* Work task: Look through the lines below and copy each one that includes "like".

Dataset entries:
↓↓↓
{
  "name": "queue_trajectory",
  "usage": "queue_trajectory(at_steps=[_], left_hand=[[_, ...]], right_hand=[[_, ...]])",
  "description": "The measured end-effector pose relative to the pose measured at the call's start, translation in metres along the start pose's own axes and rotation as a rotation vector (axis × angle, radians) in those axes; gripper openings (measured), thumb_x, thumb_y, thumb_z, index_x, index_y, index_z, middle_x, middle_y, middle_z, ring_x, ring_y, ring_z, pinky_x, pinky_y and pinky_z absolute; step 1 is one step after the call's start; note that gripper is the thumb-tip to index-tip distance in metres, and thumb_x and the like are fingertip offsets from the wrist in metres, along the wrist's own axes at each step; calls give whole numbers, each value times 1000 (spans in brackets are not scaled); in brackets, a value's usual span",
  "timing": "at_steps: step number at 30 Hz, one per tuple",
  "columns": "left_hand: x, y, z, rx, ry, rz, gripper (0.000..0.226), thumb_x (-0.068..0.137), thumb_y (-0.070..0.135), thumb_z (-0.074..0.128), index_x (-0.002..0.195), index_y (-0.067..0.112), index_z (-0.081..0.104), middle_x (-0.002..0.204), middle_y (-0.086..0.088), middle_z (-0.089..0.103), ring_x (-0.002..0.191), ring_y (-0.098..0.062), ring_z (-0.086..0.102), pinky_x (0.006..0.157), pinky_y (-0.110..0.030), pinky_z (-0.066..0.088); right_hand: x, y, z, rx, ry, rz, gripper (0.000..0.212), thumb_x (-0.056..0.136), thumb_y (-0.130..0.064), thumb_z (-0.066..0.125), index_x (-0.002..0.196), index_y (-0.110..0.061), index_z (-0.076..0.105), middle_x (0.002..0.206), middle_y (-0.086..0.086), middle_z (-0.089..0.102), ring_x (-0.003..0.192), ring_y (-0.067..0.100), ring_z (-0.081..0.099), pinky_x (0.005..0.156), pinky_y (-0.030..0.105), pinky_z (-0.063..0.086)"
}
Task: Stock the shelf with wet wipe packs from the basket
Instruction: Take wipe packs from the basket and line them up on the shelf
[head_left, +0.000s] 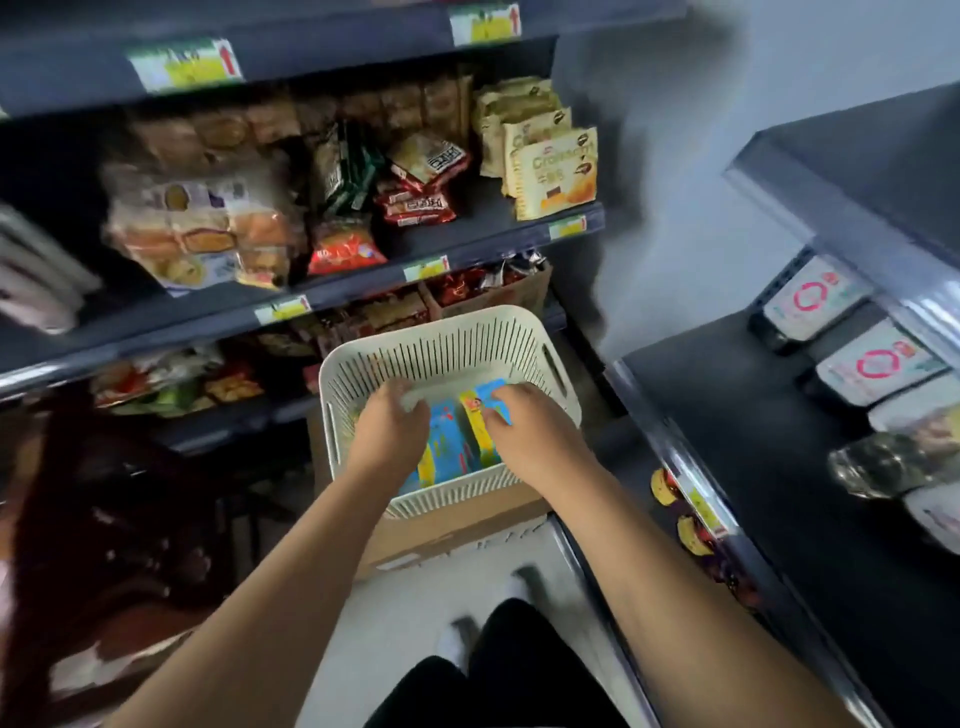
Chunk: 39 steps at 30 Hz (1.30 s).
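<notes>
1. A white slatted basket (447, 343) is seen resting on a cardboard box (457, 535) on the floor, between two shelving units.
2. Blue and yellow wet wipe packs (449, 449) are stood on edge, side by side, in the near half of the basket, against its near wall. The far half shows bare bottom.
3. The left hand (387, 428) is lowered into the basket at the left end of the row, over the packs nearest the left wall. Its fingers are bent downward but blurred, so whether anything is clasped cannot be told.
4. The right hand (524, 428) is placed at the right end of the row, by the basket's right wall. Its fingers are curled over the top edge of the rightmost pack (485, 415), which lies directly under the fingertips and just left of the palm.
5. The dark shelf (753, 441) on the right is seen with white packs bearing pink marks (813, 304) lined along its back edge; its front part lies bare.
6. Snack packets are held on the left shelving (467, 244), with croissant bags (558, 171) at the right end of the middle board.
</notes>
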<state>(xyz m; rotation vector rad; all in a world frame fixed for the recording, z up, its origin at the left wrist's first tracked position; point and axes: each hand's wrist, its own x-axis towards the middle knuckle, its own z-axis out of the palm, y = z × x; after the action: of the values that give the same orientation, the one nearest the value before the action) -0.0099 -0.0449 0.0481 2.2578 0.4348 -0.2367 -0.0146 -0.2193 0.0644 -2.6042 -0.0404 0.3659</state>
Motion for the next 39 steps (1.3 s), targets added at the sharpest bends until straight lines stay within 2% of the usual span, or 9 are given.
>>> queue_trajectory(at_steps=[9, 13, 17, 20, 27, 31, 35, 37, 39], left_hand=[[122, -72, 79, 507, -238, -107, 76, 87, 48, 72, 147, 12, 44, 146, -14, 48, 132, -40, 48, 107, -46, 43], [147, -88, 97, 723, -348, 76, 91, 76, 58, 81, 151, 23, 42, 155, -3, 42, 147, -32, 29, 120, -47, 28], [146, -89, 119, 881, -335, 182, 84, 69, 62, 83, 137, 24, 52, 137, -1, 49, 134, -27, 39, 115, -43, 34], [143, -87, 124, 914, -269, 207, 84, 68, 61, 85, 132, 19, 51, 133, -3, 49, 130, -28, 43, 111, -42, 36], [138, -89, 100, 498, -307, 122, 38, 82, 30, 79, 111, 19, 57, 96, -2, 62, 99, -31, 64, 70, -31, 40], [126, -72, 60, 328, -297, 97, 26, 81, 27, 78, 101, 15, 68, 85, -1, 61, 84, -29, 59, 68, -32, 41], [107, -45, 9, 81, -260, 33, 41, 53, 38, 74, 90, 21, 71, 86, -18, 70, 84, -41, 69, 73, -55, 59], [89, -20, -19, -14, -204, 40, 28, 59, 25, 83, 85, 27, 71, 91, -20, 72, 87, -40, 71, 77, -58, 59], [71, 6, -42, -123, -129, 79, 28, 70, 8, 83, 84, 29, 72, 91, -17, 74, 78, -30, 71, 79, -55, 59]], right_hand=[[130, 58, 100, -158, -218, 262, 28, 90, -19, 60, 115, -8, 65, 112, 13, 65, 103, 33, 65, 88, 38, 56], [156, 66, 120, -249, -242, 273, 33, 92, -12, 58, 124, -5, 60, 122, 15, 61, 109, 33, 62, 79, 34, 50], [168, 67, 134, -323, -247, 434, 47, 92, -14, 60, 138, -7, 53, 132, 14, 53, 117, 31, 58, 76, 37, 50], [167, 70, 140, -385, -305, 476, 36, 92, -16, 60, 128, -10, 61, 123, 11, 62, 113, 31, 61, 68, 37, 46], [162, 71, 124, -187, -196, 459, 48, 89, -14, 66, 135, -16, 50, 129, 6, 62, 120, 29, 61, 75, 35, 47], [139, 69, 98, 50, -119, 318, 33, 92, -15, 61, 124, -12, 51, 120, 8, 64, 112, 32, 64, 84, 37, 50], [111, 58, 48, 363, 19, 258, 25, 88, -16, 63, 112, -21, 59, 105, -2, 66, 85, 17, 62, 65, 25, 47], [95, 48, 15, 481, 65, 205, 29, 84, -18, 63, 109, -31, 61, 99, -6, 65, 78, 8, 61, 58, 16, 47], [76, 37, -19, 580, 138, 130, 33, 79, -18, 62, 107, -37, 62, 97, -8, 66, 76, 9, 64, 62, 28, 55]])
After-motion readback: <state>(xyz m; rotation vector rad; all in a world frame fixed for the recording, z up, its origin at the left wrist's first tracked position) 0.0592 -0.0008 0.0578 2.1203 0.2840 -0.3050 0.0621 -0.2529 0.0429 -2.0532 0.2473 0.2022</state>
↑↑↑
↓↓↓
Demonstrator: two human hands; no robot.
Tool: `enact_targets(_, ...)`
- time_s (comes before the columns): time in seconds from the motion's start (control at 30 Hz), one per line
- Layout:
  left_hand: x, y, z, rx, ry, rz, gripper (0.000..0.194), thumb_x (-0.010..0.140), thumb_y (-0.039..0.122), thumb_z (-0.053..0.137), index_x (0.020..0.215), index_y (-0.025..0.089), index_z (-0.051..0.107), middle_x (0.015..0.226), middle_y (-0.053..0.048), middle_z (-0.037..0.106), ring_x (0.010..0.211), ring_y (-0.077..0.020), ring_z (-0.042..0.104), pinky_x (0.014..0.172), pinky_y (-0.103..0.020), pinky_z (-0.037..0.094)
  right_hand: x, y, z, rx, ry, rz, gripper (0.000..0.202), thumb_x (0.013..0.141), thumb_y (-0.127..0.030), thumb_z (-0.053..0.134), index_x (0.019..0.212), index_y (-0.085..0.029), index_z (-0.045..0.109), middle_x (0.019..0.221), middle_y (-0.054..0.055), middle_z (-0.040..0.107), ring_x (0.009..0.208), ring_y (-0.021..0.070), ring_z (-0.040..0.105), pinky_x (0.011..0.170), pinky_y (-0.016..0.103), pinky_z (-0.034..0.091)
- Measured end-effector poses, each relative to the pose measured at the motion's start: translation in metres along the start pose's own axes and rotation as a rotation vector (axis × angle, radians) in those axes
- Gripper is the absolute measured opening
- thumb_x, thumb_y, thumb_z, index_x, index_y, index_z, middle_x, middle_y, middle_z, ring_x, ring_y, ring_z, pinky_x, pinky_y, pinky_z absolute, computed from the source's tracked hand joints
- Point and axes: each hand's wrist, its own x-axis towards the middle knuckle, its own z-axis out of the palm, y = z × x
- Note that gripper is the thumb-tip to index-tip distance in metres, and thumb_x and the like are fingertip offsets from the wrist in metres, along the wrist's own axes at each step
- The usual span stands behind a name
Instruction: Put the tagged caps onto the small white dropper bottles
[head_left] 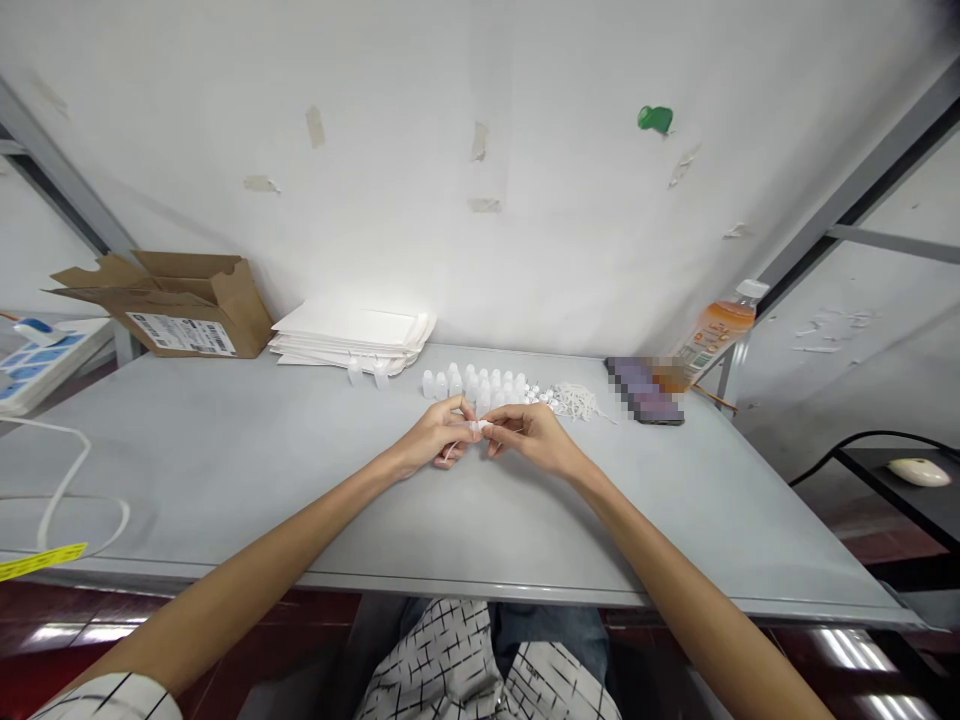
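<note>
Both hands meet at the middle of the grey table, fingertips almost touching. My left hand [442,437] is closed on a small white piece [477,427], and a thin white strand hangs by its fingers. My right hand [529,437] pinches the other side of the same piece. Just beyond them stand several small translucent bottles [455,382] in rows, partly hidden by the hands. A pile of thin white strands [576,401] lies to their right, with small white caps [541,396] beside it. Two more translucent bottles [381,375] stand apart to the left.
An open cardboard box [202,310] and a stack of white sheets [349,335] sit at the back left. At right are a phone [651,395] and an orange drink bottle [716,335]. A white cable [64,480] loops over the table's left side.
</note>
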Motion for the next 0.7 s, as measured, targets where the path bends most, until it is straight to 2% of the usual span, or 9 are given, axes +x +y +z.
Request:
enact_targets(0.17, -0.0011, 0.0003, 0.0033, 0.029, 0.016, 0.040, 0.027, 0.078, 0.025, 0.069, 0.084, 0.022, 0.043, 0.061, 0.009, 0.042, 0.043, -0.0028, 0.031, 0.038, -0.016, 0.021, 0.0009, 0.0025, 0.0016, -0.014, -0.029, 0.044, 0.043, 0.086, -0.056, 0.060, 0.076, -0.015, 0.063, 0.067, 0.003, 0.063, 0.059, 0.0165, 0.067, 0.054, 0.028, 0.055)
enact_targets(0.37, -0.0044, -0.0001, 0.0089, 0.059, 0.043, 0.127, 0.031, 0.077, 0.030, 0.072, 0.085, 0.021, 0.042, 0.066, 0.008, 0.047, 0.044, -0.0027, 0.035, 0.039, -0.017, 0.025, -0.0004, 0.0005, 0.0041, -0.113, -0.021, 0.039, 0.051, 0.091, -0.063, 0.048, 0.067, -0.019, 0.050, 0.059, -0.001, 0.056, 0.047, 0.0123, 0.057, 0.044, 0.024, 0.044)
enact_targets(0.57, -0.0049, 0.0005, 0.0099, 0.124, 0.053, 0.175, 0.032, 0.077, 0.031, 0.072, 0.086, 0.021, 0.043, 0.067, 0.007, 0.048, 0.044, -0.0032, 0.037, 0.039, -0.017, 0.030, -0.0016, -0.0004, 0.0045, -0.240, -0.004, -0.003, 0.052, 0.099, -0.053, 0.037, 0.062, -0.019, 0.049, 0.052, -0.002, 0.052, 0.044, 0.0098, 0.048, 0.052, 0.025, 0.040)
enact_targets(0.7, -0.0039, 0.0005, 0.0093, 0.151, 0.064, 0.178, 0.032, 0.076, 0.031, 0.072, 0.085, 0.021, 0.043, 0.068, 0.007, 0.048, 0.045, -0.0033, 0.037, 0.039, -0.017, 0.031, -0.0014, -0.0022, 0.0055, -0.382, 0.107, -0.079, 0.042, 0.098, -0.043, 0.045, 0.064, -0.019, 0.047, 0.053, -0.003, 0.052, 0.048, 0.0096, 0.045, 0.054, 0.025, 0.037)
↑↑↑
* Output for this task:
  "description": "The measured end-effector pose relative to the pose measured at the call's start, translation in metres along the start pose's own axes and rotation as a rotation vector (axis × angle, radians) in those axes; gripper openings (measured), thumb_x, thumb_y, thumb_z, index_x, index_y, index_z, middle_x, middle_y, middle_z, ring_x, ring_y, ring_z, pinky_x, pinky_y and pinky_z absolute; step 1 is one step after the call's start; note that gripper is the thumb-tip to index-tip distance in metres, and thumb_x and the like are fingertip offsets from the wrist in metres, along the wrist's own axes at each step; calls give whole numbers, each value times 1000 (spans in brackets are not scaled); in brackets, a value's usual span",
- Note that gripper is the thumb-tip to index-tip distance in metres, and thumb_x and the like are fingertip offsets from the wrist in metres, along the wrist's own axes at each step

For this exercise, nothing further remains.